Pressurized Intraperitoneal Aerosol Chemotherapy, a Palliative Treatment Approach for Patients With Peritoneal Carcinomatosis: Description of Method and Systematic Review of Literature
- PMID: 31914116
- DOI: 10.1097/DCR.0000000000001565
Pressurized Intraperitoneal Aerosol Chemotherapy, a Palliative Treatment Approach for Patients With Peritoneal Carcinomatosis: Description of Method and Systematic Review of Literature
Abstract
Background: Peritoneal metastases arise in patients with a variety of primary cancers, and are associated with a poor prognosis. Systemic chemotherapy is the mainstay of treatment; however, the morbidity is considerable and the survival benefit is modest. Cytoreductive surgery and heated intraperitoneal chemotherapy is a potentially curative treatment available to a minority of patients; however, most develop recurrent disease. A novel palliative treatment for peritoneal metastases, pressurized intraperitoneal aerosol chemotherapy, has recently been introduced. Pressurized intraperitoneal aerosol chemotherapy utilizes an aerosol of chemotherapy in carbon dioxide gas. It is instilled into the abdomen under pressure via laparoscopic ports. No cytoreduction is performed.

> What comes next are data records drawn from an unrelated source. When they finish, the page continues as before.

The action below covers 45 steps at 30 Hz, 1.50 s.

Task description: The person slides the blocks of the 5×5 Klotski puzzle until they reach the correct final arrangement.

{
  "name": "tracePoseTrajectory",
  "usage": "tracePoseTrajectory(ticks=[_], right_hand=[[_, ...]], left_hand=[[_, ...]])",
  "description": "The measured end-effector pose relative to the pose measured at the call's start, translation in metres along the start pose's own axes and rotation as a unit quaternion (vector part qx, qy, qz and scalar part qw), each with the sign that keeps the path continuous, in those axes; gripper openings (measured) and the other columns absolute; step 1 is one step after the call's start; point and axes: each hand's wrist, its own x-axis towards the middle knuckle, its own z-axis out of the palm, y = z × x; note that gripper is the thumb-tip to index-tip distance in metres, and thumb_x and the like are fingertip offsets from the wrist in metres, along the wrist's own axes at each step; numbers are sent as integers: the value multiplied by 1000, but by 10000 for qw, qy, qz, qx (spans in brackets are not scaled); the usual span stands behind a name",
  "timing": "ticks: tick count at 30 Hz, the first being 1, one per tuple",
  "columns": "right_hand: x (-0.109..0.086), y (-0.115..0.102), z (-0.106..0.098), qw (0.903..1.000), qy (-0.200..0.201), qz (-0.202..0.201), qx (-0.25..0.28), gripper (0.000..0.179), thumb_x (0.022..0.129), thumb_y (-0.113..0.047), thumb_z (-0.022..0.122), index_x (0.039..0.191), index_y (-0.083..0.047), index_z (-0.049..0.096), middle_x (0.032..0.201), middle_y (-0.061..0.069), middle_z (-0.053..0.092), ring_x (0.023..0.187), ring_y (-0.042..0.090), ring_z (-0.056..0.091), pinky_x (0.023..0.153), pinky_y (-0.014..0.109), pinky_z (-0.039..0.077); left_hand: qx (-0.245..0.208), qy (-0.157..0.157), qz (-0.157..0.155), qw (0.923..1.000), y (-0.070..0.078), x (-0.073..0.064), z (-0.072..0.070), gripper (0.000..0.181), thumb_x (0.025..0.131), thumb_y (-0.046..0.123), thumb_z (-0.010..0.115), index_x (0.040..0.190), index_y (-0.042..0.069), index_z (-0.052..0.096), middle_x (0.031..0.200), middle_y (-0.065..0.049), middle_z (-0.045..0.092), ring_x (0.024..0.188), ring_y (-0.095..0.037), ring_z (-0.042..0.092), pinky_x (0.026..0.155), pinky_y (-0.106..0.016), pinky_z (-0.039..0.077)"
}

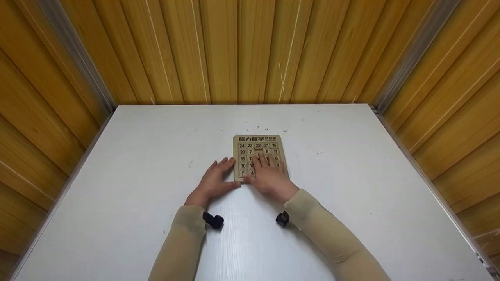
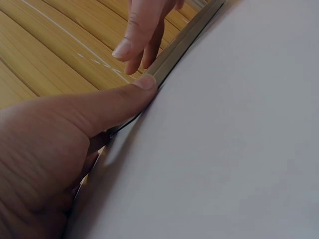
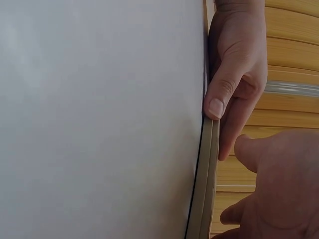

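Number board (image 1: 236,151) braced at one corner, fingered from above

Yellow-brown, wood-patterned walls (image 1: 218,50), ribbed and streaked with gloss, close in three sides of a smooth white table (image 1: 97,187). Two tan sleeves (image 1: 175,242) of close-fitting cloth angle inward from the near side, so that both hands meet at the board. That thin, round-cornered rectangle lies flat about midway across the table, its printed heading at the far end, so its numbers read upright for the person. The right hand (image 1: 269,179) is unclenched and clasps nothing; its spread fingers rest on the board's face, apparently to bear on the tiles (image 1: 275,152). The left hand (image 1: 213,182) is unclenched too, fingertips along the left edge and thumb against the near edge, seemingly to stop the board skidding on the slick surface. A dark device (image 1: 215,221) sits at the left wrist, a second dark device (image 1: 282,219) at the right. The tiles are small wood-toned squares with dark numerals; beneath tile 22 (image 1: 258,145) shows a narrow, darker gap (image 1: 258,149)
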Motion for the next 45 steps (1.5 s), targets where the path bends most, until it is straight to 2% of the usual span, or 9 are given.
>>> tracePoseTrajectory(ticks=[7,15,20,25,31,36,45], right_hand=[[6,1,-1,10000,62,11,-13,86,101,-69,38,167,-18,13,175,10,4,161,41,-2,126,73,-1],[10,1,-1,10000,49,34,-61,87,102,-69,38,167,-18,10,175,10,1,161,41,-3,127,72,-1],[1,3,2,9998,123,-117,-46,87,102,-68,36,167,-17,8,175,12,0,161,41,-3,127,72,-1],[-15,3,4,9997,-24,-241,6,88,103,-67,37,167,-17,5,174,13,-1,161,41,-5,127,72,-2],[-30,1,5,9995,-142,-295,-19,85,103,-65,40,167,-15,12,174,17,7,161,44,2,124,77,3],[-35,-3,6,9994,-123,-302,-142,86,103,-65,40,167,-14,13,173,18,9,160,45,3,123,78,5],[-34,-4,4,9996,-181,-217,-76,86,102,-65,41,167,-15,12,173,17,7,160,45,2,124,77,2]], left_hand=[[72,20,84,9999,0,0,1,87,85,34,84,156,7,42,163,-8,43,157,-26,31,135,-44,13],[-49,-1,87,10000,1,-1,1,86,85,33,83,156,8,42,163,-9,42,158,-27,30,135,-45,11],[-83,7,50,10000,2,-1,1,87,85,34,84,156,9,42,164,-8,41,158,-27,30,135,-46,11],[-119,-1,-78,9999,1,-1,1,88,84,34,84,157,11,42,165,-4,40,159,-24,28,135,-45,10],[-170,12,-223,9996,1,-1,1,88,83,34,85,157,14,42,165,-4,40,159,-26,27,134,-49,13],[-183,-3,-265,9995,1,0,1,88,83,34,85,158,14,41,165,-4,40,159,-25,26,134,-49,12],[-119,-24,-83,9999,-1,0,2,87,84,35,84,157,12,41,165,-5,40,159,-25,27,135,-47,10]])
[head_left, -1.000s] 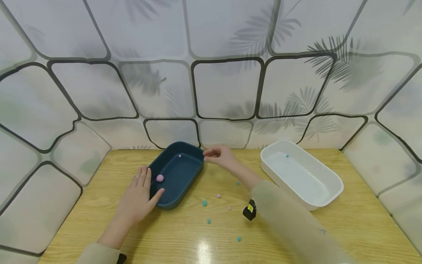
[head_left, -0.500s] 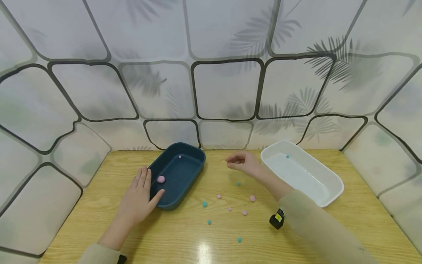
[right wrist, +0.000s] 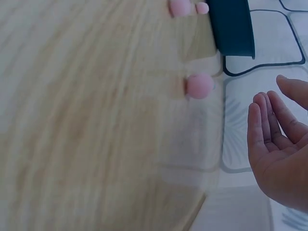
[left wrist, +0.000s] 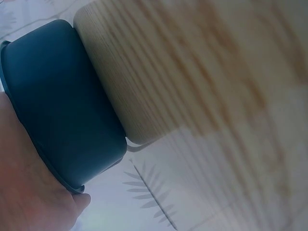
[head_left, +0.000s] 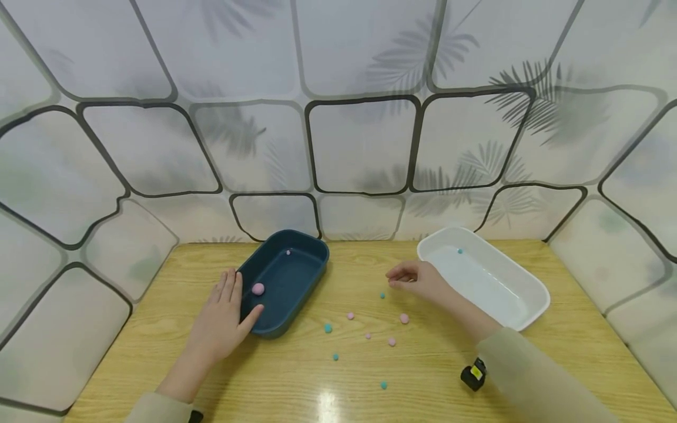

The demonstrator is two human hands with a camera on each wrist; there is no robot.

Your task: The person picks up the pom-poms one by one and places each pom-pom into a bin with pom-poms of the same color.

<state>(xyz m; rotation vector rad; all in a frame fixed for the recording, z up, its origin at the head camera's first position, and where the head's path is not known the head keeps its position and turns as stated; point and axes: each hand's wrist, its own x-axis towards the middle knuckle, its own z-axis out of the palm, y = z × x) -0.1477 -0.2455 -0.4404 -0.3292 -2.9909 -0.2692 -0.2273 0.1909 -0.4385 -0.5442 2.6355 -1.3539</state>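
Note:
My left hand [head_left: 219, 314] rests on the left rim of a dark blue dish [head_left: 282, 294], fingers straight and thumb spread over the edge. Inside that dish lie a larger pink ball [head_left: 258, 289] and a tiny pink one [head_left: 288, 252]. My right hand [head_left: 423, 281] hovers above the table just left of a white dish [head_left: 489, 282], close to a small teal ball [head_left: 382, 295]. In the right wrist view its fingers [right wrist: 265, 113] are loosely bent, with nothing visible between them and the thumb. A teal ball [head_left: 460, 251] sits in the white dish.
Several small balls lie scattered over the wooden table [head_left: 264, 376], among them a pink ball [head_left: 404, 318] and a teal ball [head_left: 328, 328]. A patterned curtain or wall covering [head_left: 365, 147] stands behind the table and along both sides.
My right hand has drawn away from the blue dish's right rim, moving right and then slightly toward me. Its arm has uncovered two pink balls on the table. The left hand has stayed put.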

Pressurized intraperitoneal aerosol chemotherapy can be repeated at 6-week intervals. Oxaliplatin or cis-platinum and doxorubicin have been used to date.
Objective: This study aims to systematically review and evaluate the method, and the preclinical and early clinical results of pressurized intraperitoneal aerosol chemotherapy.
Data sources: Medline and the Cochrane Library were the data sources for the study.
Study selection: Peer-reviewed series of greater than 10 patients, with sufficient patient data, through April 2019, were selected.
Intervention: Patients with peritoneal metastases underwent pressurized intraperitoneal aerosol chemotherapy.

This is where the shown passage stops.